• INSTRUCTIONS TO FOLLOW:
If a line in the following entries contains the string "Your", it counts toward the total; report only that total.

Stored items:
==========

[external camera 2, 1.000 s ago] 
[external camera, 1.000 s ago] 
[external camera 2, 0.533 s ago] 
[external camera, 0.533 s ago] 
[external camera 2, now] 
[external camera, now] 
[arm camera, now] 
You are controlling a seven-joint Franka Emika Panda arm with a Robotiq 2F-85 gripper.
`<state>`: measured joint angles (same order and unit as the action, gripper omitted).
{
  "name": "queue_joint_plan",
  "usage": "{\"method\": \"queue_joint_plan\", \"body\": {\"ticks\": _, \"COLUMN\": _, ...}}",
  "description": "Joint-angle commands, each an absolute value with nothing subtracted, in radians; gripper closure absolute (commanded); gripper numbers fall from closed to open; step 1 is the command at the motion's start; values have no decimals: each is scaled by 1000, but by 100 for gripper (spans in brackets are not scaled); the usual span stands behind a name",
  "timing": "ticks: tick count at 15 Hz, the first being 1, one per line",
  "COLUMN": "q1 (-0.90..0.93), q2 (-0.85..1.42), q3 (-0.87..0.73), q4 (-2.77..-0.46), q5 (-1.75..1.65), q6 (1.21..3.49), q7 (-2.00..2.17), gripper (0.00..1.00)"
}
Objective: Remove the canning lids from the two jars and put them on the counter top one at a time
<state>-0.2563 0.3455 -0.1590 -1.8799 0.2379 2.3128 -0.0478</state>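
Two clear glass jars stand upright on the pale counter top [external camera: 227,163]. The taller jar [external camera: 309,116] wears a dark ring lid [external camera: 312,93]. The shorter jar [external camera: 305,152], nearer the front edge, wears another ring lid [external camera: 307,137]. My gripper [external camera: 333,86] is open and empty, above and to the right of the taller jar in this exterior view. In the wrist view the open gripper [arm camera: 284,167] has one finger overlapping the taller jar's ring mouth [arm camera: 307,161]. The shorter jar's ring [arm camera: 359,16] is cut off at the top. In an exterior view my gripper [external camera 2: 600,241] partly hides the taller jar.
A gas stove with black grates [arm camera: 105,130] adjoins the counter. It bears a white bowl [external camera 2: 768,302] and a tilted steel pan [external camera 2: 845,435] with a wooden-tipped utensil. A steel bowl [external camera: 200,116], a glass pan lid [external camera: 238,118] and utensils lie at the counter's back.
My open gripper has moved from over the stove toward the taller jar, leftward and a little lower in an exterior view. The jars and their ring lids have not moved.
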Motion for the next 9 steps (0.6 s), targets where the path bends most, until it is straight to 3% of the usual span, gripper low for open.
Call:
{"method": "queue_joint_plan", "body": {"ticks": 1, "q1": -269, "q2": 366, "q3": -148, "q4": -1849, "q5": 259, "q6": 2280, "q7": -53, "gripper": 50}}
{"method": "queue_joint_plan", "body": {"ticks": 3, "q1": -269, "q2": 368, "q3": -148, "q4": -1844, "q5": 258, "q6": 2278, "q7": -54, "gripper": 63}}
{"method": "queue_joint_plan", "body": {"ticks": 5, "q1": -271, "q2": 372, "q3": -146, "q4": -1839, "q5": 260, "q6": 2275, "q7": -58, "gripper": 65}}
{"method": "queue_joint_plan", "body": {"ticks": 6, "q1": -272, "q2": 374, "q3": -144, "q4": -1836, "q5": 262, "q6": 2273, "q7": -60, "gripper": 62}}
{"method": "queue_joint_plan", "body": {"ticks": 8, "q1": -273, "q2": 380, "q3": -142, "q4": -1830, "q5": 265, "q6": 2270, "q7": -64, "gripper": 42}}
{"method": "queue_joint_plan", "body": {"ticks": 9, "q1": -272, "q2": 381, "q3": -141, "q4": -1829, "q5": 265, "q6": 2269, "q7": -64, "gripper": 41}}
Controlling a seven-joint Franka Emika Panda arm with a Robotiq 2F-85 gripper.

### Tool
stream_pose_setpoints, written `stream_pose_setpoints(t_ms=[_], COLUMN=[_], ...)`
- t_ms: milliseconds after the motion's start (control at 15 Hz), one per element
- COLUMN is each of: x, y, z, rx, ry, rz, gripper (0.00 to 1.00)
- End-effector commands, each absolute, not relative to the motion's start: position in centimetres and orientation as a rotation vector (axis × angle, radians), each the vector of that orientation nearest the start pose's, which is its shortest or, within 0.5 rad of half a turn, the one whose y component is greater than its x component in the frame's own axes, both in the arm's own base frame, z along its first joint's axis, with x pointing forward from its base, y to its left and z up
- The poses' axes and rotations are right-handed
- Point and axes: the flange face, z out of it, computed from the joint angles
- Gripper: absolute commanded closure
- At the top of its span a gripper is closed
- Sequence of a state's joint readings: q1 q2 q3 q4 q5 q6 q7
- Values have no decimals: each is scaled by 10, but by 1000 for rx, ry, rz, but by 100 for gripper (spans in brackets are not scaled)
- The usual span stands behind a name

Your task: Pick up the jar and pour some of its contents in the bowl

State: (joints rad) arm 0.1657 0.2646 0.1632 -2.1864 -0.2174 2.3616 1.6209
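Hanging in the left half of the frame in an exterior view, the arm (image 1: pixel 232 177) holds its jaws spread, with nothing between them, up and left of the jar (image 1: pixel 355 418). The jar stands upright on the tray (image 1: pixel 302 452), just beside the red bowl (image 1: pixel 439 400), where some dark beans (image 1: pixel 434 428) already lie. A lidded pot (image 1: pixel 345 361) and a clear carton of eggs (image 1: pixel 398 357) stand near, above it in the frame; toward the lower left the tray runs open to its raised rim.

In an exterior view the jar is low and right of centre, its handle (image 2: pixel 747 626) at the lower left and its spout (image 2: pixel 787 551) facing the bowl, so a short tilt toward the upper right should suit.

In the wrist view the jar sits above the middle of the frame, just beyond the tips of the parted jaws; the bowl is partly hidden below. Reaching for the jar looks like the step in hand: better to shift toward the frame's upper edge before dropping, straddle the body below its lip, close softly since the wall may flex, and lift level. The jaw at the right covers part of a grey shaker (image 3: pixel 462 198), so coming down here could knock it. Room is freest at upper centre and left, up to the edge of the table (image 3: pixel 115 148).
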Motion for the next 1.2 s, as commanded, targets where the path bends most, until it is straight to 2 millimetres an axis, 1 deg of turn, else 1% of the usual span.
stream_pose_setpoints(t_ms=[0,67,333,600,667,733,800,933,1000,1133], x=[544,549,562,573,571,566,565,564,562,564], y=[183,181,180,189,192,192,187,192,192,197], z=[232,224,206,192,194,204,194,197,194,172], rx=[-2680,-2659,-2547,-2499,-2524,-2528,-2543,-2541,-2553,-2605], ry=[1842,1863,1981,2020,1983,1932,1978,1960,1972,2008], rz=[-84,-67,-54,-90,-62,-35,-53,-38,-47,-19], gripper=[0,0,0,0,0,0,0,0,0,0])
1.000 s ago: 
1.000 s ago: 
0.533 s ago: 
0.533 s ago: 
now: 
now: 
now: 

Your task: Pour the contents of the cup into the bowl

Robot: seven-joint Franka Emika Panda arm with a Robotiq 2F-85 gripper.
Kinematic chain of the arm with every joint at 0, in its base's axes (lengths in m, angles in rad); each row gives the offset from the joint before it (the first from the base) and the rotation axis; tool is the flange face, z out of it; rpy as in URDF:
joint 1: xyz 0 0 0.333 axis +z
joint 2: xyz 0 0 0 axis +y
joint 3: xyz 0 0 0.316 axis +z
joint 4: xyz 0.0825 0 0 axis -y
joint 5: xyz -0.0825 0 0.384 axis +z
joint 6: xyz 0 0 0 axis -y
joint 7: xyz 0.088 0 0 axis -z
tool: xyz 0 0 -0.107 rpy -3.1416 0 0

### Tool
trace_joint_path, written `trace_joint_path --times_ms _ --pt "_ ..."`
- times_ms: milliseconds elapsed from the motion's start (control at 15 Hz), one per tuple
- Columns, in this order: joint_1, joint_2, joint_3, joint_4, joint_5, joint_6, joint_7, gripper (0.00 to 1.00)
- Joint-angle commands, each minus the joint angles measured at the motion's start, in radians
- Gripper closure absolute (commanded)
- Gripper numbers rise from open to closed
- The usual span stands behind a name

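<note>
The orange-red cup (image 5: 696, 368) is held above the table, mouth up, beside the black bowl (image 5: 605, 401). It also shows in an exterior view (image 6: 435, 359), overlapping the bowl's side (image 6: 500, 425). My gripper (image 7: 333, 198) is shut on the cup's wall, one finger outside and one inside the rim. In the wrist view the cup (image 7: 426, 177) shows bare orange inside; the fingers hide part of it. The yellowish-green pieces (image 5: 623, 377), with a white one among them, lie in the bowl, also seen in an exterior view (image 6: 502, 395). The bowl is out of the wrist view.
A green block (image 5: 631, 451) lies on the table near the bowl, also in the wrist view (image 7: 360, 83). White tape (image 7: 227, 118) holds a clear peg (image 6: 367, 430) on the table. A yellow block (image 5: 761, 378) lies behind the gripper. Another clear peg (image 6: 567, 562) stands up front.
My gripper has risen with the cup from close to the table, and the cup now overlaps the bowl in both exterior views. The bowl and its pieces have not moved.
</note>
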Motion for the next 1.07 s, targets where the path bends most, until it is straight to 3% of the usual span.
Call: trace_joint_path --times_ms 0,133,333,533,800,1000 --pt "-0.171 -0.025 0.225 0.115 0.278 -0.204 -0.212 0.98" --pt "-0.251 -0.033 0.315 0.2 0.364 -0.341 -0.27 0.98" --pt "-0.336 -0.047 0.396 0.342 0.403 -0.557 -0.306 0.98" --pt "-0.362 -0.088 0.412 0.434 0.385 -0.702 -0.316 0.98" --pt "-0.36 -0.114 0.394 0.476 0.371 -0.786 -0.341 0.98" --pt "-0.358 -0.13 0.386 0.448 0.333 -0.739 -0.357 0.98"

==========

• ANSWER BELOW:
2